We gathered around beers on the outdoor seating of a place called Kohlmann’s as bodies began to trickle into the square from a nearby college, talkative and jovial and electric with teenage energy. Dad and I ordered bone marrow and more beer and we were quickly acquainted with one of the painful realities of visiting Switzerland vs. living there. The bone marrow was about $17.00 American and the beers (which had been $5 in France and Germany) ran something closer to $12. The higher wages and quality of living that come with residency here make things like that negligible, but it was startling at first for us. Fortunately, the cure for sticker shock is alcohol, and we set about treating our conditions. Students flooded past us in the honey light of the afternoon and the bone marrow came to the table in all its rich, buttery decadence.
Evening found Mom, Dad and I gathered in the hotel lobby, with machinations on dinner. Mel wasn’t feeling so hot, so she stayed behind, left the bloodhounding to us. A set of coliseum steps led down into the town square from our hotel and I don’t recall a time when we walked past them and didn’t find them crawling with youngsters mid snack, or deep in the throes of people watching. This night was no exception, and as we wove our way through the throng, we passed a boy and girl mashing something spectacular into each other’s faces. Flatbread folded over something meaty and cheesy. Arugula peeking from the top of it.
“What is that?” I asked Dad.
“Ask them,” He said.
But considering our rudimentary linguistic skills, neither of us was confident that we could get the point across without accidentally soliciting one of them lasciviously or insulting some distant relative. Since stairs aren’t the funnest place to get beat up, we wiped the drool off our lips and eased out into the orderly fray of Basel on a Friday night.
Earlier, I called the streets we walked alleyways, because there weren’t any cars in them, but these were no narrow back of house spaces with dumpsters in them. Restaurant patios jamming with people lined the sides. Walls of people 20 bodies wide moved in either direction through the center, lights from the buildings playing on their faces. All around us, the smell of food. We went door to door, reading menus, peeking into dining areas, moving along.
“What sounds good to you?”
“I don’t know.”
“ Me neither.”
Which was just a lie. We all knew exactly what we wanted and we weren’t looking at menus to see what they had.
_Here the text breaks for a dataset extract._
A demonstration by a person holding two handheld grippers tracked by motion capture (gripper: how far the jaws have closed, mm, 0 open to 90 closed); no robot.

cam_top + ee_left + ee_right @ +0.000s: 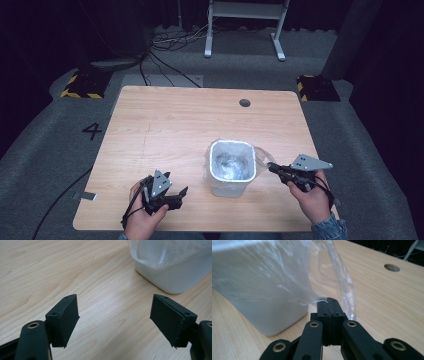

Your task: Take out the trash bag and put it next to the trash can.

We were looking to see if they had what we needed. We passed collared shirt restaurants and cargo short joints. We passed wood fired ovens and made to order pasta and all kinds of perfectly respectable establishments, winding up and down these alleys with the current of people. We had almost given up on the fleeting obsession that gripped us all back on the steps of the town square, when we rounded a corner and into the back of a line, snaking away from a single window. To the left and right of it, hunched over the curb, leaned up against the building, draped over tables, people inhaling flatbread sandwiches.
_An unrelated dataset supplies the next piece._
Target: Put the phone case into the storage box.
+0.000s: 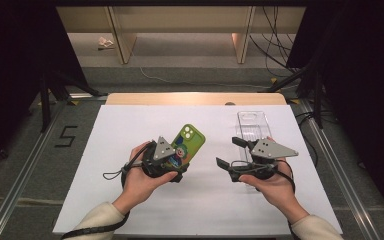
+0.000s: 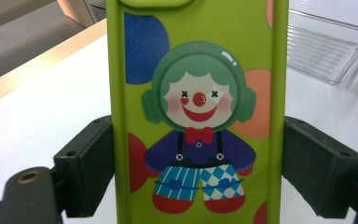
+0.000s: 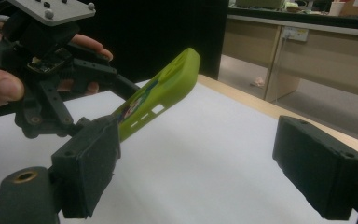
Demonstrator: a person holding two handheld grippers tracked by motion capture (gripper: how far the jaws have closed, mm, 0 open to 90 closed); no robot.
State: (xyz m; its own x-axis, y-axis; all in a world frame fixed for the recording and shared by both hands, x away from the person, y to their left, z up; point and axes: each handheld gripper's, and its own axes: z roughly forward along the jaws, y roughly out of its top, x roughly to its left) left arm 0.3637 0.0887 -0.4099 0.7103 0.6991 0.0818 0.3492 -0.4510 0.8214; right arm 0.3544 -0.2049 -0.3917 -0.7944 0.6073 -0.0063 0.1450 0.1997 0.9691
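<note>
A green phone case [image 1: 187, 142] with a cartoon clown on its back is held tilted above the white table top [image 1: 130, 130]. My left gripper [image 1: 179, 162] is shut on it. In the left gripper view both black pads [image 2: 88, 168] press the long edges of the case [image 2: 198, 116]. My right gripper [image 1: 229, 151] hovers to the right of it, turned toward the case, jaws open with nothing between them. In the right gripper view its gripper [image 3: 214, 172] stands wide apart, and the green case [image 3: 168, 88] rises slantwise beyond the left pad.
A clear plastic phone case [image 1: 254, 127] lies flat on the table behind the right gripper, also seen as the clear case [image 2: 326, 51] in the left gripper view. The table's wooden far edge [image 1: 195, 98] borders the white sheet. Black stands and cables surround the table.
</note>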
We stuck to that line like moss on a rock in our stream of people in the dark and we followed it to dinner.
“What can I get you?” The woman at the window asked.
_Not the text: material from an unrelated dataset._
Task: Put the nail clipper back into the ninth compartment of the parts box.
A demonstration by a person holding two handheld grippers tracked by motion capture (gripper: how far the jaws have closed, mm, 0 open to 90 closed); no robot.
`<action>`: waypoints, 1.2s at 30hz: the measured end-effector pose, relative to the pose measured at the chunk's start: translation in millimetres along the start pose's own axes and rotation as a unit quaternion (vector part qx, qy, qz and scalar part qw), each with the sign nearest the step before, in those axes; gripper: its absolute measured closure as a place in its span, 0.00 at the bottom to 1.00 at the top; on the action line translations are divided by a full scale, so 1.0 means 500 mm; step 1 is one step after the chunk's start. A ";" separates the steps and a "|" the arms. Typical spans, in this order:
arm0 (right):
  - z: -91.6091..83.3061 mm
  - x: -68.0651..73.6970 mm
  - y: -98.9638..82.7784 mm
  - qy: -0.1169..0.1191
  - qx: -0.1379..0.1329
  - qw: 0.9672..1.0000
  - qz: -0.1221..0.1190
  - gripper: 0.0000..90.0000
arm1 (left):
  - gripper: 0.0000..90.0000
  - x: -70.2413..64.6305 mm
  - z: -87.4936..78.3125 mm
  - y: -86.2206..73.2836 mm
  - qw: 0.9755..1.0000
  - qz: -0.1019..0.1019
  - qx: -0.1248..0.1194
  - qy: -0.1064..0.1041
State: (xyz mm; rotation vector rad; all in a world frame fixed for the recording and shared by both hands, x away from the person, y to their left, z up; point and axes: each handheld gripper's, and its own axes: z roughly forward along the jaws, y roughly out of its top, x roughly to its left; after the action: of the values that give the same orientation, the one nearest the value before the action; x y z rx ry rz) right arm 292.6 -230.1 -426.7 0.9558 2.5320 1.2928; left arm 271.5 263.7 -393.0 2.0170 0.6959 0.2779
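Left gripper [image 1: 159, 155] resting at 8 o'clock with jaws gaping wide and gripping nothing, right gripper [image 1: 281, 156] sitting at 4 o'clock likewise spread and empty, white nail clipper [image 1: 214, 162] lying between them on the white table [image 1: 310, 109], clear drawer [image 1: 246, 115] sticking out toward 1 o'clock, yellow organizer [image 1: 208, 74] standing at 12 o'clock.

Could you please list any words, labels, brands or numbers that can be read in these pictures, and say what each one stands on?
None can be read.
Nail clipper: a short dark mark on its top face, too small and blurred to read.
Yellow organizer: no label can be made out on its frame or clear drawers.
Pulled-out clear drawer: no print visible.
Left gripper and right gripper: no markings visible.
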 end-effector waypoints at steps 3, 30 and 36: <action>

There was a mound of dough in front of her. A spatula in her hand.
“Hm. What’s the thing? What’s your specialty?”
She, smiled, nodded, pulling dough off the mound.
“I’ll get you the thing,” She said, and she got me the thing.
She rolled the dough out onto a grill top, steam rising up off it into the night. Ran it flat with pin and got up underneath it with that spatula, one motion, scrape lift, whap, golden brown dough facing up now, other side sizzling. While it sizzled she smeared the browned side with a soft ricotta cheese, began laying prosciutto in it. Handful of arugula, then she knifed that spatula up underneath it, levered the whole thing over on itself and it was off the grill top into a paper sleeve. The thing. I had the thing. I paid her a some of money and I joined my parents at the table that they’d floated to with their “things.” The bread was crispy on the outside, but doughy at the center and ricotta played very well with the proscuitto, thin and salty and chewy with fat. The arugula gave it a pleasant texture and a metallic zing. We ate quietly in the semi-darkness of this new city as clouds that would bring rain tomorrow morning crept in front of the stars. We had come to Basel searching for a pleasant end to a mostly pleasant day, and as it turned out, Basel had just “the thing” we were looking for.